"Só tive conhecimento do cliente dessa sociedade de advogados [Morais Leitão] na altura do contrato de cessão de quotas, cliente esse com o qual nunca tive qualquer ligação ou afinidade. E desconheço em absoluto, nem tinha de conhecer, os negócios ou atividades futuras que essas sociedades iriam fazer, é só isso que tenho a dizer", afirmou na sua intervenção inicial António João Barão, na audição de hoje da comissão de inquérito ao Novo Banco.
O gestor foi ouvido na manhã de hoje pelos deputados na Comissão Eventual de Inquérito Parlamentar às perdas registadas pelo Novo Banco e imputadas ao Fundo de Resolução, e a meio da audição presidente da comissão, Fernando Negrão (PSD), recordou o humorista Herman José e o 'sketch' "eu é mais bolos", para instar António João Barão a ser "mais afirmativo nas suas respostas", de forma a que os deputados não ficassem com mais dúvidas.
António João Barão, que é também pintor e dinamizador da tertúlia artística Parlatório, disse ainda no parlamento que também era "mágico".
Ao longo das quase duas horas de audição, os deputados foram manifestando a sua perplexidade com a conduta do depoente, questionando a racionalidade económica da venda de sociedades imobiliárias a preços baixos ou a constituição de sociedades imobiliárias sem afetação de imóveis.
Muitas das sociedades tinham a mesma morada e designações sem aparente ligação à atividade, tendo nomes muitas vezes repetidos e sugeridos pelas próprias entidades de registo.
O gerente das sociedades disse também que registava pequenos movimentos - por exemplo, 200 euros - nas sociedades criadas por si e noutras não havia movimentos registados.
"É um pequeno negócio que se faz às vezes para a sociedade ter movimento", explicou.
As sociedades em causa foram vendidas a uma sociedade sediada no Luxemburgo, registada por um fundo das Ilhas Caimão denominado Anchorage, que veio a participar na compra da carteira de crédito malparado Viriato, de acordo com uma investigação o do jornalista Paulo Pena publicada no jornal Público em julho de 2020.

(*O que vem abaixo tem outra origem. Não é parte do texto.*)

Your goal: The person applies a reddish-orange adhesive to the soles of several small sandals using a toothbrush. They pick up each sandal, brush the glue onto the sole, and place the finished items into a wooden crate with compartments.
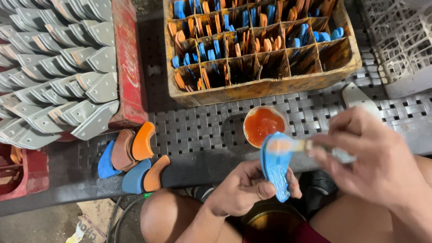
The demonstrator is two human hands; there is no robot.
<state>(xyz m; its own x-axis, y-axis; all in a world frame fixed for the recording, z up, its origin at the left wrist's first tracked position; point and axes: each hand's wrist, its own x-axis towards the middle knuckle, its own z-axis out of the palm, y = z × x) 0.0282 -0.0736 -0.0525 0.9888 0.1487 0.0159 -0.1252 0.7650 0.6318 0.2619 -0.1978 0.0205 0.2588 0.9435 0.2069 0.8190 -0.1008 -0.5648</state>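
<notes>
I am holding a blue heel piece [275,167] upright over my lap in my left hand [245,189], the fingers clamped around its lower end, thumb across the front. My right hand [373,157] is gripping a small brush [310,146], fingers pinched together on its handle, and the blurred tip is lying on the piece's upper face, where an orange smear is showing. Just behind it a small bowl of orange glue [263,126] is sitting on the woven metal table [198,130]. To do this well, I judge I should be keeping the piece steady and tilted toward me, spreading thinly out to the edges, and keeping glue off my thumb. Loose blue and orange pieces [132,162] are lying to my left, beside a wooden crate [270,85] packed with more, and grey metal brackets [58,72] are stacked beyond.
</notes>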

"Essas sociedades imobiliárias... às vezes tenho umas sociedades tanto para negócios próprios, que às vezes não realizo, e depois as cedo e as vendo. Foi a determinada altura que a sociedade de advogados Morais Leitão me contactou - porque noutras alturas já lhes tinha vendido umas sociedades - e perguntou se eu tinha umas cinco sociedades para ceder para um cliente deles", começou por detalhar António João Barão.
"Combinámos o valor da venda, eles elaboraram o contrato - geralmente elaboram o contrato todo certo, nem o vi - de cessão de quotas, desloquei-me aos seus escritórios na rua Castilho [em Lisboa] para assinar os contratos e receber o valor acordado", descreveu.
O gerente disse que só teve conhecimento do cliente da Morais Leitão "na altura do contrato de cessão de quotas", rejeitando "qualquer ligação ou afinidade" com o cliente.
"Desconheço em absoluto, nem tinha de conhecer, os negócios ou atividades futuras que essas sociedades iriam fazer, é só isso que tenho a dizer", terminou assim a sua intervenção inicial.
De acordo com a investigação, as cinco sociedades foram registadas no mesmo dia em 2017, e ao longo da audição António João Barão disse aos parlamentares que essa foi uma prática comum ao longo da sua vida.
"Não tenho qualquer ligação nem ao Novo Banco, nem à sociedade que me comprou essas sociedades", clarificou.
O Novo Banco anunciou em outubro de 2018 a venda de ativos imobiliários, uma "carteira com um valor bruto contabilístico de 716,7 milhões de euros é composta por 8.726 propriedades com usos residencial, incluindo estacionamentos, industrial, comercial e terrenos".
António João Barão disse não ter a certeza de por quanto vendeu as cinco sociedades imobiliárias adquiridas pela Anchorage, estimando o valor em "cinco ou seis mil euros cada sociedade".
O PSD acabou por requerer a chamada à comissão do contabilista de António João Barão, Pedro Domingues, e o deputado Hugo Carneiro sugeriu que o Ministério Público deveria estar atento a este tipo de atividades.
"Isto não correu bem. Foi pouco esclarecedor, suscitou ainda mais dúvidas relativamente àquelas que nós tínhamos", encerrou assim a audição Fernando Negrão.